Jakarta. Transnewe.co.id – PT PLN (Persero) Unit Pelaksana Transmisi (UPT) Durikosambi terus memperkuat budaya Keselamatan dan Kesehatan Kerja (K3) sebagai bagian dari upaya menjaga keandalan aset transmisi dan keberlangsungan layanan kelistrikan kepada masyarakat. Komitmen tersebut diwujudkan melalui pelaksanaan pelatihan dan simulasi pemadam kebakaran yang diikuti oleh pegawai dan tenaga alih daya di lingkungan kerja UPT Durikosambi.
Kegiatan ini merupakan bagian dari strategi PLN dalam meningkatkan kesiapsiagaan personel menghadapi kondisi darurat sekaligus memperkuat kompetensi sumber daya manusia dalam pengelolaan risiko operasional. Melalui pelatihan tersebut, peserta memperoleh pemahaman mengenai potensi bahaya kebakaran, penggunaan Alat Pemadam Api Ringan (APAR), prosedur tanggap darurat, hingga langkah-langkah evakuasi yang aman dan terkoordinasi.
Selain pembekalan teori, peserta juga mengikuti simulasi lapangan dengan skenario yang dirancang menyerupai kondisi nyata. Melalui praktik langsung tersebut, personel diharapkan mampu mengambil tindakan cepat, tepat, dan efektif dalam menghadapi situasi darurat sehingga potensi risiko terhadap keselamatan pekerja maupun aset ketenagalistrikan dapat diminimalkan.
Manager PLN UPT Durikosambi, Taufik Rossal Sukma, menyampaikan bahwa aspek keselamatan kerja merupakan fondasi utama dalam menjaga keberlangsungan operasional dan keandalan aset transmisi.
Pelatihan dan simulasi pemadam kebakaran ini merupakan wujud komitmen PLN UPT Durikosambi dalam membangun budaya keselamatan yang kuat.
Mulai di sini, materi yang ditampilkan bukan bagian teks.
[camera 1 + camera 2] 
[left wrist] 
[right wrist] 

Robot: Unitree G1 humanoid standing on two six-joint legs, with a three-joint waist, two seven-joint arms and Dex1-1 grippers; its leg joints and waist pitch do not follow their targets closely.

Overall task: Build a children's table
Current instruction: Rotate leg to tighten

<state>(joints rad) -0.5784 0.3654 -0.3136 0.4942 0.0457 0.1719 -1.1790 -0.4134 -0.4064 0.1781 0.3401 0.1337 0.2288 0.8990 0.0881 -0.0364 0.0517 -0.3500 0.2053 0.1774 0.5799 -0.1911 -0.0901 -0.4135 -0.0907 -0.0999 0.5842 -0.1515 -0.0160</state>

Kesiapan personel dalam menghadapi kondisi darurat menjadi faktor penting untuk menjaga keandalan aset transmisi dan memastikan pasokan listrik kepada masyarakat tetap terjaga. Dengan budaya K3 yang semakin kuat, kami optimistis dapat terus mendukung kinerja perusahaan yang unggul dan berkelanjutan, ujar Taufik.
Sementara itu, General Manager PLN UIT JBB, Himmel Sihombing, menegaskan bahwa keberhasilan PLN dalam menjaga keandalan sistem ketenagalistrikan tidak terlepas dari konsistensi penerapan K3 pada setiap proses bisnis perusahaan.
PLN UIT JBB terus mencatatkan kinerja positif dalam pengelolaan aset transmisi guna menjaga keandalan pasokan listrik bagi pelanggan. Capaian tersebut didukung oleh komitmen seluruh insan PLN yang selalu mengedepankan aspek keselamatan dalam setiap pekerjaan. Kami meyakini bahwa budaya K3 yang kuat merupakan kunci untuk menjaga keandalan sistem, meningkatkan kinerja perusahaan, serta memastikan seluruh pekerjaan dapat dilaksanakan secara aman, produktif, dan berkelanjutan,” kata Himmel.
Pelatihan dan simulasi ini menjadi bagian dari implementasi budaya kerja PLN yang menempatkan keselamatan sebagai prioritas utama dalam setiap aktivitas operasional.
Melalui peningkatan kompetensi dan kesiapsiagaan personel, PLN berharap dapat terus memperkuat pengelolaan aset transmisi, meminimalkan risiko gangguan operasional, serta mendukung penyediaan tenaga listrik yang andal bagi masyarakat.
Ke depan, PLN UPT Durikosambi akan terus mendorong berbagai program penguatan budaya K3 dan pengembangan kompetensi pegawai sebagai bagian dari upaya menjaga keandalan sistem transmisi dan mendukung transformasi PLN menuju perusahaan energi yang semakin tangguh, adaptif, dan berkelanjutan.